In this work, we employed only a drop of de-ionized (DI) water as a solution top gate and successfully switched off the channel current at 300 K. Moreover the on/off ratio could reach ~ 4 orders controlled by a small gate voltage of less than 1 V. More strikingly, the SnSe2 device exhibits an interesting bias-dependent negative and positive photoconductivity, in which the possible working mechanism has been analyzed.

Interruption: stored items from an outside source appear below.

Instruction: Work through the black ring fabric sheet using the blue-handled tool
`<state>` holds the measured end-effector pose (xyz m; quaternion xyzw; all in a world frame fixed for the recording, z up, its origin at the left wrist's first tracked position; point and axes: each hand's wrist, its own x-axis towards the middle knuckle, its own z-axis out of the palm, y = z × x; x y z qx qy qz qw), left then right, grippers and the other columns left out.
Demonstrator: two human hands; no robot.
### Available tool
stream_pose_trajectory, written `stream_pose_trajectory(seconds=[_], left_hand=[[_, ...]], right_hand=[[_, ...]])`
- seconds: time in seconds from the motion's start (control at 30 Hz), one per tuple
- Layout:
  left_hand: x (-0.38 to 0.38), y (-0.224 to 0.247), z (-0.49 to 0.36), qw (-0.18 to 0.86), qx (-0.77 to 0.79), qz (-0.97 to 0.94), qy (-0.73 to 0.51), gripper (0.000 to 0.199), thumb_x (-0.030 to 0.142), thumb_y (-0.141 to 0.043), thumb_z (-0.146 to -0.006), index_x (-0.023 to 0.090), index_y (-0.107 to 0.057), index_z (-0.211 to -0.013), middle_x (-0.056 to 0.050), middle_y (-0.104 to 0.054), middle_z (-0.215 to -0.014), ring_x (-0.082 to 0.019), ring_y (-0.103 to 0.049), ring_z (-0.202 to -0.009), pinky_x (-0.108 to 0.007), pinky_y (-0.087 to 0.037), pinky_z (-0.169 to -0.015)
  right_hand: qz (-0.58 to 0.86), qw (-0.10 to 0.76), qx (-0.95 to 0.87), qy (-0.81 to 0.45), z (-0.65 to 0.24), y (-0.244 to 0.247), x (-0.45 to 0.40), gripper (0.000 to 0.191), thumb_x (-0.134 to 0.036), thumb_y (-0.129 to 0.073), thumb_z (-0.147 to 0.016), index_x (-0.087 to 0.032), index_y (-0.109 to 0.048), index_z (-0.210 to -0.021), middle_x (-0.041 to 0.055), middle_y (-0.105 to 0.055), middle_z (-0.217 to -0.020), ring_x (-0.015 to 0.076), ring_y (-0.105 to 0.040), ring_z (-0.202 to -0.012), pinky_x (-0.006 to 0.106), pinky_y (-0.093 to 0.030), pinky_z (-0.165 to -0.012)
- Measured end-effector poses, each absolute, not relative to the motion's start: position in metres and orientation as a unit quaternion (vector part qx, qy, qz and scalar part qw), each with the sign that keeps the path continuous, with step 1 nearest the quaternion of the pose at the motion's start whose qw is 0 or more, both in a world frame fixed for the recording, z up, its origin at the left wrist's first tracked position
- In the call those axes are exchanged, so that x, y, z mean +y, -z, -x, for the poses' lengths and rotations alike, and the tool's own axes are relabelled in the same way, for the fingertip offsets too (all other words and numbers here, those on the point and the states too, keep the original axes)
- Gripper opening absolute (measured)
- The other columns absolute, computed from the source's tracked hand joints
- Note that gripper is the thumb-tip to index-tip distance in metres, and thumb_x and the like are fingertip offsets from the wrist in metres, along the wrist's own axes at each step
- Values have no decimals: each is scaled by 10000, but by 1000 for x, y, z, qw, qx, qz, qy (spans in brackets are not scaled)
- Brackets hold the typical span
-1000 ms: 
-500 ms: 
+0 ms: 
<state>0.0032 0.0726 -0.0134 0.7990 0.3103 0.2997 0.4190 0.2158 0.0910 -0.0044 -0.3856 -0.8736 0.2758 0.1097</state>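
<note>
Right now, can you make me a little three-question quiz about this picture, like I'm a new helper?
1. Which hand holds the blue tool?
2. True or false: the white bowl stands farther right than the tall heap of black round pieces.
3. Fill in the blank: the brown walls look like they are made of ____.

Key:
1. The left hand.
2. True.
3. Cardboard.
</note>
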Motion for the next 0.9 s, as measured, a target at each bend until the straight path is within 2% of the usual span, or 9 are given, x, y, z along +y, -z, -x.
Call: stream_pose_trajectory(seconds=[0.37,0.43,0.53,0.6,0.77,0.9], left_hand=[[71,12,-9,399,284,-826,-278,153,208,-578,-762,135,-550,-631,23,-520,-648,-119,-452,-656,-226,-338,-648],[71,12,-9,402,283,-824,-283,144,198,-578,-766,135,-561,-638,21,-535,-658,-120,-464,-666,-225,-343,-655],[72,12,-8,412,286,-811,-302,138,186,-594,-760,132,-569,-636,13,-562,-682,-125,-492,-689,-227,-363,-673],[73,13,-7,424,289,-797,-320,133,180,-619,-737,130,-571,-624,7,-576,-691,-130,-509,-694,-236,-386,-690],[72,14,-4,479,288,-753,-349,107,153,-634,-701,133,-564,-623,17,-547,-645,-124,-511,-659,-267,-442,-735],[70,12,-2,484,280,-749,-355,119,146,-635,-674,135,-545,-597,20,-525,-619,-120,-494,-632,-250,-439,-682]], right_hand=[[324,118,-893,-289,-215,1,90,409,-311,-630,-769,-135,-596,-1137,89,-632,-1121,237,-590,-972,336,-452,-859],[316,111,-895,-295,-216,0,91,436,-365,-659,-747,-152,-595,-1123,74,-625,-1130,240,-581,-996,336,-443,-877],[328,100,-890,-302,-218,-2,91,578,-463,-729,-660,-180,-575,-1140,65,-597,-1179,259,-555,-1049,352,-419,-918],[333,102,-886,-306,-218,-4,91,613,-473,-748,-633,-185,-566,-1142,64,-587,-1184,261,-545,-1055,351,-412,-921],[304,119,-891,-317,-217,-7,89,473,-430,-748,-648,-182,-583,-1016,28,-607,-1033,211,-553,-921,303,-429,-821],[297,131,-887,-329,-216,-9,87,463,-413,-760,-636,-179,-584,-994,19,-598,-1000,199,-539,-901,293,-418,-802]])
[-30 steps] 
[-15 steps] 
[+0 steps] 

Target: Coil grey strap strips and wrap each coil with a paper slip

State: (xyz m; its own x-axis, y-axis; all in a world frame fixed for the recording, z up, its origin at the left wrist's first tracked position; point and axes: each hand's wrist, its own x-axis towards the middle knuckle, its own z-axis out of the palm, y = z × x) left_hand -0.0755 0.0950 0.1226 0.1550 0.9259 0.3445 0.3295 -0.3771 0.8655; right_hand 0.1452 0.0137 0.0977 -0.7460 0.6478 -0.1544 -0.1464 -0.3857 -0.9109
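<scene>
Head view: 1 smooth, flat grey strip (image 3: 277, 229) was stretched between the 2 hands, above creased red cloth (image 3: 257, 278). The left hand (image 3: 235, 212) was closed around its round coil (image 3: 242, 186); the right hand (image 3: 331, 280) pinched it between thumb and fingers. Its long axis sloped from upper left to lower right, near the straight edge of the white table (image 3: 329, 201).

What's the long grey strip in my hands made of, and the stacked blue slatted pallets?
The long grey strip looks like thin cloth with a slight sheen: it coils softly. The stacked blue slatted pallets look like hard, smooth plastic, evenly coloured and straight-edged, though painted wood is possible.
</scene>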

The SnSe2 flake was obtained from high-quality bulk crystals by mechanical exfoliation. Then, it was transferred onto a Si wafer covered with 100 nm SiO2. The detailed exfoliation and transfer method is described in Huang’s paper [23]. After the transfer, optical microscopy was used to identify selected flakes, and the accurate thickness was measured by atomic force microscopy. The SnSe2 FETs were fabricated by a standard photolithography. Ti/Au (5/50 nm) contact was deposited by thermal evaporator, followed by in situ annealing at 200 °C in high vacuum (10−5 Pa) to improve the metallic contact. For DI water top-gated FETs, an additional polymer layer (polymethyl methacrylate (PMMA) type 950 A5) was deposited on the devices (spin coating at 3000 rpm, thickness ∼400 nm), baked at 180 °C for 2 mins, and patterned by UV photolithography to open windows for contact between the water drop and the device channel.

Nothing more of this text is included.